◆ Problem to work on ◆
Where does the string "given" occur in the entries below? Copy every line where it does.

◆ Records excerpted from a collection ◆
————————

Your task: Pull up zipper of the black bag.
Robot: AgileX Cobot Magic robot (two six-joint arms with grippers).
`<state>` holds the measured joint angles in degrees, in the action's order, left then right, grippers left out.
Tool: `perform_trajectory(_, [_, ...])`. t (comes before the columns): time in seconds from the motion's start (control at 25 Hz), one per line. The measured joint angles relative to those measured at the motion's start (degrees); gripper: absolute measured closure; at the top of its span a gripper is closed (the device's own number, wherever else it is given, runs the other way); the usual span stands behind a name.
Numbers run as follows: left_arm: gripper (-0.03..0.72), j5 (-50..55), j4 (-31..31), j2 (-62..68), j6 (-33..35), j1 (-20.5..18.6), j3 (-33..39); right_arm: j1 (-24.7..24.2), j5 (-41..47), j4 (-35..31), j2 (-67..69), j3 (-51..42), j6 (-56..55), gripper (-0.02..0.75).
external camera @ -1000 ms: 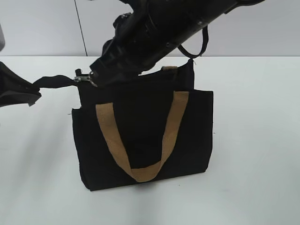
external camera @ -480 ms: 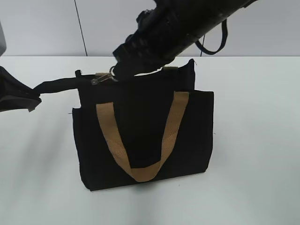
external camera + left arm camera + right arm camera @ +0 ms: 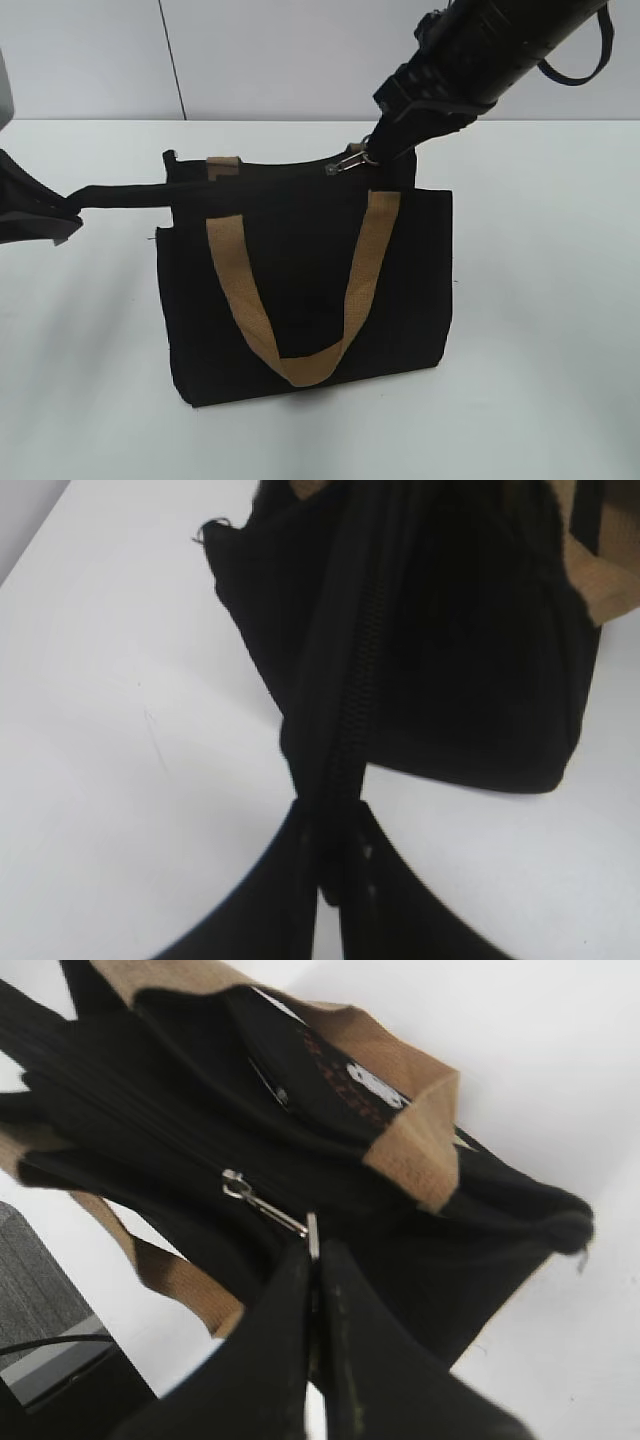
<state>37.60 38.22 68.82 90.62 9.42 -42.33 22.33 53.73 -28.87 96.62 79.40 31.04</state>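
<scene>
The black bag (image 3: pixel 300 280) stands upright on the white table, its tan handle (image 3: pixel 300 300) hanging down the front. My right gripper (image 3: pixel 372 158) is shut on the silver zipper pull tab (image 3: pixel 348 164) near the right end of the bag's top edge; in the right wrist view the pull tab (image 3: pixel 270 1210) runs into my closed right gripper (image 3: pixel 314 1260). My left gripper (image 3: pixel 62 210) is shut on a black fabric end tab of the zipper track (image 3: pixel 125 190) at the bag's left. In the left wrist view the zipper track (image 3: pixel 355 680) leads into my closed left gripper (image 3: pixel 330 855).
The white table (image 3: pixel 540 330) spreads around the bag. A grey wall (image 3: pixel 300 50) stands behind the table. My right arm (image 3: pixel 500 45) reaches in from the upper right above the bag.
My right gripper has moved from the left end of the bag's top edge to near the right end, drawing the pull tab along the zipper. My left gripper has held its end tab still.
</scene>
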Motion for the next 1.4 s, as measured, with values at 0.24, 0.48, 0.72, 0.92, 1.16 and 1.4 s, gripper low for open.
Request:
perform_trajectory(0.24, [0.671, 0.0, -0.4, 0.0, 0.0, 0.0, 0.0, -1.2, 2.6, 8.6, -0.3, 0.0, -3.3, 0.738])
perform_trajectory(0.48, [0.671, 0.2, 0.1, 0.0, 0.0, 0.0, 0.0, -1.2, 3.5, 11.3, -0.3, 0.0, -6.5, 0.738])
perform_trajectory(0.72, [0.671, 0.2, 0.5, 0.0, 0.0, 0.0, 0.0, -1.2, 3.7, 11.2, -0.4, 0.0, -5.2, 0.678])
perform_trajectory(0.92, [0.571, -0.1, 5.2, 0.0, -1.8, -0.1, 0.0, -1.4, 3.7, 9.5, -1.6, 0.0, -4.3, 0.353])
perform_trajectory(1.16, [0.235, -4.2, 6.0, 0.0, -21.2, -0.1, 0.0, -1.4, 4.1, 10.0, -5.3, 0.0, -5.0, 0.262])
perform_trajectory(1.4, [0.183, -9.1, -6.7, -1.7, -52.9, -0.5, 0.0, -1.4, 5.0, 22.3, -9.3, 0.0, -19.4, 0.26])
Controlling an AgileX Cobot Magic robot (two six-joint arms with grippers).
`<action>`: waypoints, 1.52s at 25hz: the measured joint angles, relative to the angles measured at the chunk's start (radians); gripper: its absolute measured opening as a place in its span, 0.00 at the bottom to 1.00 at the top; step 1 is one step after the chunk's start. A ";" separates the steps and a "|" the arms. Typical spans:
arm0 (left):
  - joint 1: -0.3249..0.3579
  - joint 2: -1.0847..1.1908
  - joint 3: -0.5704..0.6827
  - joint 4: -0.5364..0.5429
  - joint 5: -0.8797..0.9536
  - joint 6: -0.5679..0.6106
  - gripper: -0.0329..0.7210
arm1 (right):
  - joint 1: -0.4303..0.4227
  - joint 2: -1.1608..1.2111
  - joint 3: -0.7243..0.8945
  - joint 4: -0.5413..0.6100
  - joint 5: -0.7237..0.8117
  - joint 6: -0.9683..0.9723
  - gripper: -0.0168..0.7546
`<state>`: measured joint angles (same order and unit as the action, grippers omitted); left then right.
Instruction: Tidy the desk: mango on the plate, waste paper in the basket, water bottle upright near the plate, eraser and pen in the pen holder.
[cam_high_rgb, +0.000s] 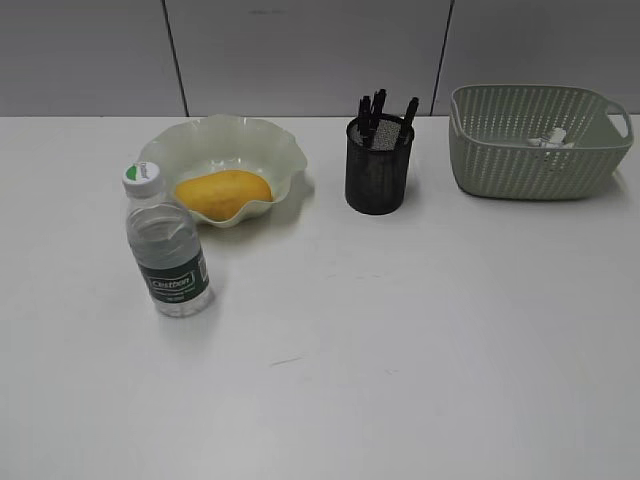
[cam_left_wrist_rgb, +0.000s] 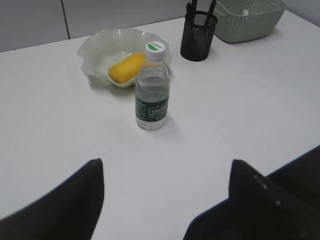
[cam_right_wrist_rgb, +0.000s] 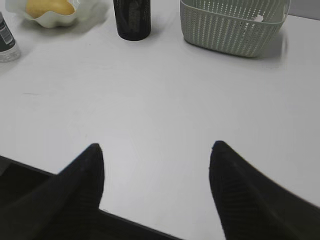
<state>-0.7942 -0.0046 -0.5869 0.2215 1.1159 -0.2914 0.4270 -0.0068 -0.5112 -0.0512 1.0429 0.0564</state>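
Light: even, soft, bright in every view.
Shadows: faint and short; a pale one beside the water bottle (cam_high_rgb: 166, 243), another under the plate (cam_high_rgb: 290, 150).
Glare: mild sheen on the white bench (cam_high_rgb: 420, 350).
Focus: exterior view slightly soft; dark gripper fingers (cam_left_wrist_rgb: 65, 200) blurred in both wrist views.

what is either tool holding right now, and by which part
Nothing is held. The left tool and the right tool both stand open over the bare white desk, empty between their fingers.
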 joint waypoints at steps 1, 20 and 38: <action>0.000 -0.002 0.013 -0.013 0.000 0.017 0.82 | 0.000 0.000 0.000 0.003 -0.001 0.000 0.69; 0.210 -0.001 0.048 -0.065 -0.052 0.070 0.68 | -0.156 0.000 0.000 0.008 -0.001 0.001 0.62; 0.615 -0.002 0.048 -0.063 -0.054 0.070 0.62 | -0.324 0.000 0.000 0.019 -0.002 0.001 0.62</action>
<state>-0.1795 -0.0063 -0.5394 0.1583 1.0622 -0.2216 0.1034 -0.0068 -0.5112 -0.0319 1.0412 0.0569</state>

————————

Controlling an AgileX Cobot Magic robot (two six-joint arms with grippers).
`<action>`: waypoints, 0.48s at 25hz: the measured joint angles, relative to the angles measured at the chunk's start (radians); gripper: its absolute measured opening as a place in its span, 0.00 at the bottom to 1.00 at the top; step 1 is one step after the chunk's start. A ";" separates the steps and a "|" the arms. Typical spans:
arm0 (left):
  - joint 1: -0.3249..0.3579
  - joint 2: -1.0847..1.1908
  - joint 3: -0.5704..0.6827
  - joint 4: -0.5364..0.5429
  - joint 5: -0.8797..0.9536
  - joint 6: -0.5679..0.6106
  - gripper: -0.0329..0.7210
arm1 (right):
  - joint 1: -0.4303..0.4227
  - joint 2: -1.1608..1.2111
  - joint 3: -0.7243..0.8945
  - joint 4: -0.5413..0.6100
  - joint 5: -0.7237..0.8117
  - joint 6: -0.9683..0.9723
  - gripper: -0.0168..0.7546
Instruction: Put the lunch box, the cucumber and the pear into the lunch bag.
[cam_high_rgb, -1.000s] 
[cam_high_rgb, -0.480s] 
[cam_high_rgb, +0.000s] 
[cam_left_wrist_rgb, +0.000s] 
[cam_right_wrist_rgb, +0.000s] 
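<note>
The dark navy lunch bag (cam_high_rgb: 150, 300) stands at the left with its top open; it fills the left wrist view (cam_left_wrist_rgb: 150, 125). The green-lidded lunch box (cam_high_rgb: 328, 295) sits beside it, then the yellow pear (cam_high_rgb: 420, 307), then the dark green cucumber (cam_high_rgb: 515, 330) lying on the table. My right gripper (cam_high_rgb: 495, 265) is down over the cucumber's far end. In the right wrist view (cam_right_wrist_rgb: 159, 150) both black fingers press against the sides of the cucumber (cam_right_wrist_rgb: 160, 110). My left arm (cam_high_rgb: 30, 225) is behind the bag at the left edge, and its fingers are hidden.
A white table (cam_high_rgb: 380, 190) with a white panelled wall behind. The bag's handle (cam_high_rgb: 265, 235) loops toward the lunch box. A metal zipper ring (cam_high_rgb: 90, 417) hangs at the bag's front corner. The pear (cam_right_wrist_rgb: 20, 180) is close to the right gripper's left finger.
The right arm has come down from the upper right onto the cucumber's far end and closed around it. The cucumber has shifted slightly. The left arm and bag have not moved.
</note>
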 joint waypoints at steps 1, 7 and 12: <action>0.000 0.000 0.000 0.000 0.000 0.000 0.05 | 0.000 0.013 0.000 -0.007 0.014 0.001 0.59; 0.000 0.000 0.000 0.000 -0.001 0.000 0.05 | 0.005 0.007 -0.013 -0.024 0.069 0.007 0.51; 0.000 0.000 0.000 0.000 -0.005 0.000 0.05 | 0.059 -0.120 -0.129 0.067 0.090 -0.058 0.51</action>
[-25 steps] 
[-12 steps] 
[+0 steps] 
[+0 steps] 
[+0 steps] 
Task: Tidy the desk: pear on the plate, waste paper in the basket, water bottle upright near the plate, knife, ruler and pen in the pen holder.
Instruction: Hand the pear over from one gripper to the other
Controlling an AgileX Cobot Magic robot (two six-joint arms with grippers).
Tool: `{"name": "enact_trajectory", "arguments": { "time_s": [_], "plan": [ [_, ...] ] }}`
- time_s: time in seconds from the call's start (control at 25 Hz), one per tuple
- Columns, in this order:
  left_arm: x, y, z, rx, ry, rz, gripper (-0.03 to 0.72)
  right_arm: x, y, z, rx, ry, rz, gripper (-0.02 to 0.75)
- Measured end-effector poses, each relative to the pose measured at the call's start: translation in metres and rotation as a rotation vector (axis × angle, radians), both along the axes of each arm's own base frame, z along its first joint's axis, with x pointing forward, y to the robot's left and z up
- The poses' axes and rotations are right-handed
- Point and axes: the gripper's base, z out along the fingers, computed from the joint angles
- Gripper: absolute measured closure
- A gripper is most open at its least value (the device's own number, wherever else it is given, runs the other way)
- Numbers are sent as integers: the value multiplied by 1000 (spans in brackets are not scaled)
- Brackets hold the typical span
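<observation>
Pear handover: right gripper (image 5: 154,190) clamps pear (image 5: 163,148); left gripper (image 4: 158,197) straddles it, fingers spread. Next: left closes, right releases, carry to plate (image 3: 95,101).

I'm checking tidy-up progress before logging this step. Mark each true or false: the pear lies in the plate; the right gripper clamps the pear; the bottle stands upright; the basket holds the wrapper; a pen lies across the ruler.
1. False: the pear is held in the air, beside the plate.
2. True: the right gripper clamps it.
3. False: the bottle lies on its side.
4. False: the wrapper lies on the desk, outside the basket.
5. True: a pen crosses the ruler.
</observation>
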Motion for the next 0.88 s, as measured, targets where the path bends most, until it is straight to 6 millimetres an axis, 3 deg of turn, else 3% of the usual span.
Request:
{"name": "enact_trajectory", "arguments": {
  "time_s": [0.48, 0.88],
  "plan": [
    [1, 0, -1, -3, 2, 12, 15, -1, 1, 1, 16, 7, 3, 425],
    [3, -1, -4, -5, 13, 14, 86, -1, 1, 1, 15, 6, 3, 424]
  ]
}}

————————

◆ Solution to this task ◆
Tool: `perform_trajectory(_, [_, ...])`. t (comes before the columns): time in seconds from the motion's start (control at 25 Hz), one per line. The measured joint angles relative to those measured at the motion's start (degrees); gripper: absolute measured closure; at the top of its span a gripper is closed (the device's own number, wherever else it is given, runs the other way); the usual span stands behind a name.
- A gripper is most open at its least value (the device's own number, wherever else it is given, runs the other way)

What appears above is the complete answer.